■ Given material
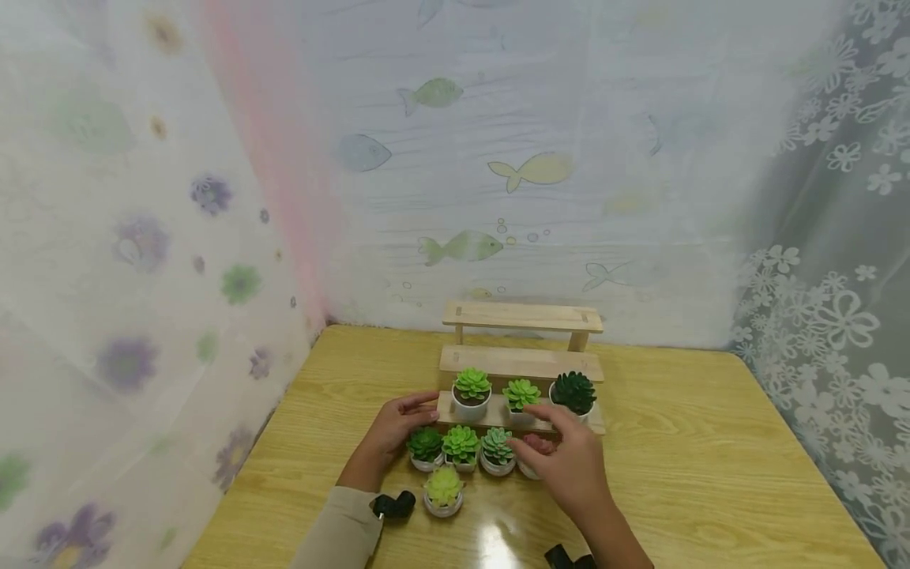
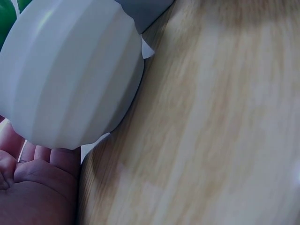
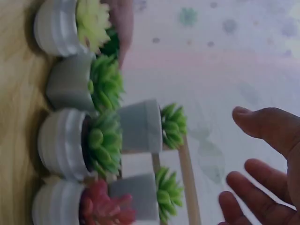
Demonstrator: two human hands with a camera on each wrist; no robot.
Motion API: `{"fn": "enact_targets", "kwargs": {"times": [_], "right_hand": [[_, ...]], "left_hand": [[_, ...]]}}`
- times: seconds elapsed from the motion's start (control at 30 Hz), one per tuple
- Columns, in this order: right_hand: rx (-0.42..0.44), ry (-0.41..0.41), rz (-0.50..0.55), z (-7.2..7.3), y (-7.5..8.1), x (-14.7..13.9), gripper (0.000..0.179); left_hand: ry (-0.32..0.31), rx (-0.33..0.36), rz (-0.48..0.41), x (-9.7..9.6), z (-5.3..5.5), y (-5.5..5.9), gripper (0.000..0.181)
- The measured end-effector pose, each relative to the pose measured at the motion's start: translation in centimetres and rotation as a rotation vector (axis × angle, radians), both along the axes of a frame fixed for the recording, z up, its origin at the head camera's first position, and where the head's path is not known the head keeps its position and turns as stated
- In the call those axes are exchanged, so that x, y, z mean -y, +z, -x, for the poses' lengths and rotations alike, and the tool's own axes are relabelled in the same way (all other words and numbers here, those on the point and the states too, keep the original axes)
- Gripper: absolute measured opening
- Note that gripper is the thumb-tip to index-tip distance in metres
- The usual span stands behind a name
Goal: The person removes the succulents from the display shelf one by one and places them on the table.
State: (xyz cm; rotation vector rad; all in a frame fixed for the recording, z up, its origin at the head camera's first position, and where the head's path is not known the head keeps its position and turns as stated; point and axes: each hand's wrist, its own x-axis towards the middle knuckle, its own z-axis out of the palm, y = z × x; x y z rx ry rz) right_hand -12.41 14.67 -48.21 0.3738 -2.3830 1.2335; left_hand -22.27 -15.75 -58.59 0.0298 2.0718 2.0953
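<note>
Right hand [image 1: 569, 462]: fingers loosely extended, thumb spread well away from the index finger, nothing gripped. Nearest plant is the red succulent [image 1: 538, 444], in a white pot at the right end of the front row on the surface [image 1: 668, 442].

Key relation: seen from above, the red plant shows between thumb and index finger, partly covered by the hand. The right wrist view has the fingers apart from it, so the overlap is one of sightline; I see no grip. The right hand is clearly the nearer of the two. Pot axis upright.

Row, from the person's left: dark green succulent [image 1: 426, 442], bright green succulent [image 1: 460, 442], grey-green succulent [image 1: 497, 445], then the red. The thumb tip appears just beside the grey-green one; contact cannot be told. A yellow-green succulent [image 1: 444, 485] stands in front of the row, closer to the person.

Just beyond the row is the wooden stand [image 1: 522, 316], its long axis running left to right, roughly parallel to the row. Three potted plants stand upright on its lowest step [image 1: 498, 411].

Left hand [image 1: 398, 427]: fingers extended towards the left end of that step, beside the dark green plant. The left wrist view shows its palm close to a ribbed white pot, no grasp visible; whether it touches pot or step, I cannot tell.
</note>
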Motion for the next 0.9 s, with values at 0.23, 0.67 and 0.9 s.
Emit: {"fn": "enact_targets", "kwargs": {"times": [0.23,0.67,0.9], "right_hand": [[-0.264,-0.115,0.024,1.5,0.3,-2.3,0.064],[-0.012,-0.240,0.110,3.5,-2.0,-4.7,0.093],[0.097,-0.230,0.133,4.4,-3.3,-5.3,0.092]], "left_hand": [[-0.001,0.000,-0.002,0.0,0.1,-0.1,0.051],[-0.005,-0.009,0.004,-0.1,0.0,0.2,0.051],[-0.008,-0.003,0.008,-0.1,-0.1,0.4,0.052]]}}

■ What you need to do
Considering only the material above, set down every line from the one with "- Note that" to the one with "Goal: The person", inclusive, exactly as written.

■ Response
- Note that gripper is the thumb-tip to index-tip distance in metres
- The usual span stands behind a name
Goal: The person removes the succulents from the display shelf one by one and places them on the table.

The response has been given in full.